Potential new issue: PSVI considered harmful

[Introductory note: I am not a W3C XML Schema expert, a PSVI expert, or 
an XQuery expert, so it's perfectly possible that I'm way off-base here. 
  My feelings won't be hurt in the slightest if someone points this out.]

The notion of a PSVI (Post-Schema Validation Infoset) has arisen out of 
the W3C XML schema work, and is finding use in XPath2 and XQuery.  The 
PSVI is distinguished from the normal XML infoset as follows:

  - the addition of default element/attribute values provided in the schema
  - addition of type information declared in the schema, i.e. you can 
tell that the content of this attribute is supposed to be a date, and of 
that element to be a floating-point number in the range -1.0..+1.0.

Clearly it is obviously helpful if not essential to have type 
information around to support query operations.  Given this, there is 
clearly scope for a standard way to annotate both an XML instance and 
its accompanying infoset with its type information [the instance because 
instances are interchangeable and interoperable, infosets aren't].

The problem is that we are making the old SGML error all over again.  An 
SGML document can't be parsed at all without reading the schema (DTD), 
and the DTD conflated primitive typing, parsing support, entities, 
default values, and other stuff in a really messy way.

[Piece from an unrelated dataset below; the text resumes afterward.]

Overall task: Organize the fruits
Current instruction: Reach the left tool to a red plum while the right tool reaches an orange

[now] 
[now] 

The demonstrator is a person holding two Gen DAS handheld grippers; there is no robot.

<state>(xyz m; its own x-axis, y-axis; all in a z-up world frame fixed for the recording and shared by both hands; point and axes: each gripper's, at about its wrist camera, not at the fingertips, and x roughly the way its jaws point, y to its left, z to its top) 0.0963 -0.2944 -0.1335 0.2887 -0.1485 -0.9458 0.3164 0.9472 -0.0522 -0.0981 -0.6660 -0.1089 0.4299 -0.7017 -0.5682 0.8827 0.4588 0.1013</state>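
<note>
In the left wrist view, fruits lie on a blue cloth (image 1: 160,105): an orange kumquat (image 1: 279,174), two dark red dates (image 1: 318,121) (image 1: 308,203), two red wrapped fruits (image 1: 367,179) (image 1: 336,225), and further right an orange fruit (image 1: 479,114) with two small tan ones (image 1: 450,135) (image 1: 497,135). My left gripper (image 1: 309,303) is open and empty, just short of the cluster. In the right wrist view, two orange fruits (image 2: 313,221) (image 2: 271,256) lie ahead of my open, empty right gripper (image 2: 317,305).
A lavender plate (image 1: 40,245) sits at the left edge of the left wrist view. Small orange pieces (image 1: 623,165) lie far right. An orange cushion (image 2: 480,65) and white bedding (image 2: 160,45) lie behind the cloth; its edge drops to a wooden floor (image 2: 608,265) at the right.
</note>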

There is nothing wrong whatsoever in annotating XML with type 
information, but the PSVI suffers from the following flaws:

1. the inclusion of default values.  These are sufficiently problematic 
that the IETF is about to recommend they not be used at all, and I for 
one think there is a good case that they should be deprecated for 
architectural reasons.

2. the notion that annotation is necessarily linked to validation.  The 
problem here is with the "PSV" part of the name: there's nothing wrong 
with a Type-Augmented Infoset (TAI), but why link it to validation?

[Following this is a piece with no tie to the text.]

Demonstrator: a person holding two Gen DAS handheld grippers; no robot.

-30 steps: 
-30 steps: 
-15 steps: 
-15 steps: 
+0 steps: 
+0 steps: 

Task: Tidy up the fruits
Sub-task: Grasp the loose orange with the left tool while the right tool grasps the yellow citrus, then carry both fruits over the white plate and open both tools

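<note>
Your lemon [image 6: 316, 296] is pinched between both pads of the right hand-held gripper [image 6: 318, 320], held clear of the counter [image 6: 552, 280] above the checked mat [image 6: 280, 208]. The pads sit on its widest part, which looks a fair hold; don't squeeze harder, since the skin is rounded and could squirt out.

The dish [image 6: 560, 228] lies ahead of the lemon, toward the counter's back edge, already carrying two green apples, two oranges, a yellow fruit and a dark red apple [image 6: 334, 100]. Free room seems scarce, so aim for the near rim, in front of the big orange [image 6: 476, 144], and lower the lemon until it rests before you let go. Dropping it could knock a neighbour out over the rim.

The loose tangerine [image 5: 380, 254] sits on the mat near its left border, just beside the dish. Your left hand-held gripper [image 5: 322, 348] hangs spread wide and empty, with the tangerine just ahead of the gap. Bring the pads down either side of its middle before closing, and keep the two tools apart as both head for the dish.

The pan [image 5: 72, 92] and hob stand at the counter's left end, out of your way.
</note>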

It may be the case that the TAI is based on the simple data types from 
XSD (although I would argue for cutting back to a more tractable and 
less bloated subset), but the connection to schema if any should not 
have anything to do with schema *processing*.

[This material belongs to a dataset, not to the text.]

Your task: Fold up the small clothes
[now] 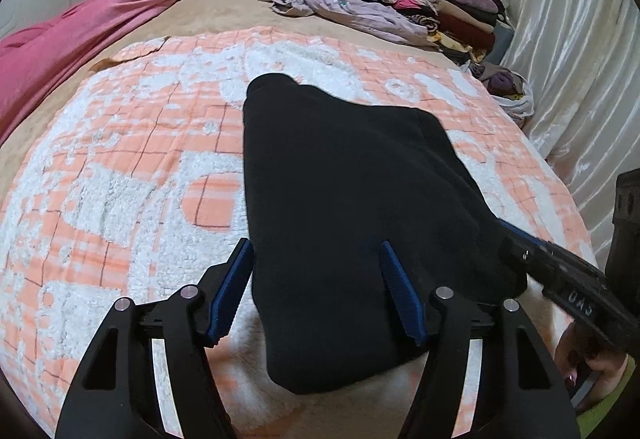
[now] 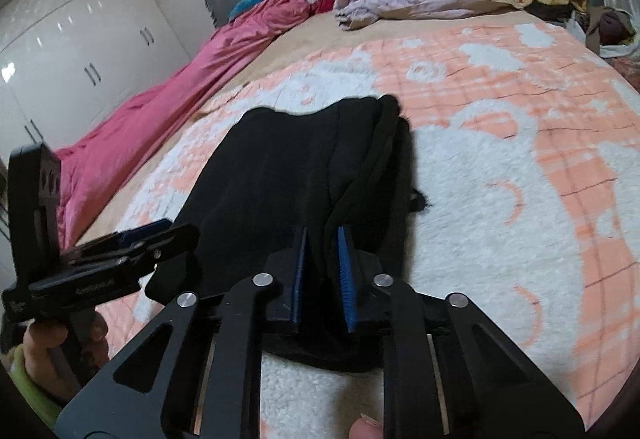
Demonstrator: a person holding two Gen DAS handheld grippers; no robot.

So I recommend a TAG finding along the following lines:

1. Type-augmented XML is a good thing and a recommendation should be 
prepared describing it both at the infoset and syntax level. (I gather 
there is already some work along these lines in XML Schema?).  Serious 
consideration should be given to 80/20 points rather than simply 
re-using the plethora of primitive types from XML Schema.
2. Type-augmented XML has nothing to say about default values created in 
any schema.
3. Any software can create and/or use type-augmented XML, whether or not 
any validation is being performed.
4. Work on XQuery and other things that require a Type-Augmented Infoset 
must not depend on schema processing, and should not have normative 
linkages to any schema language specifications.

  -Tim

Received on Wednesday, 12 June 2002 14:11:20 UTC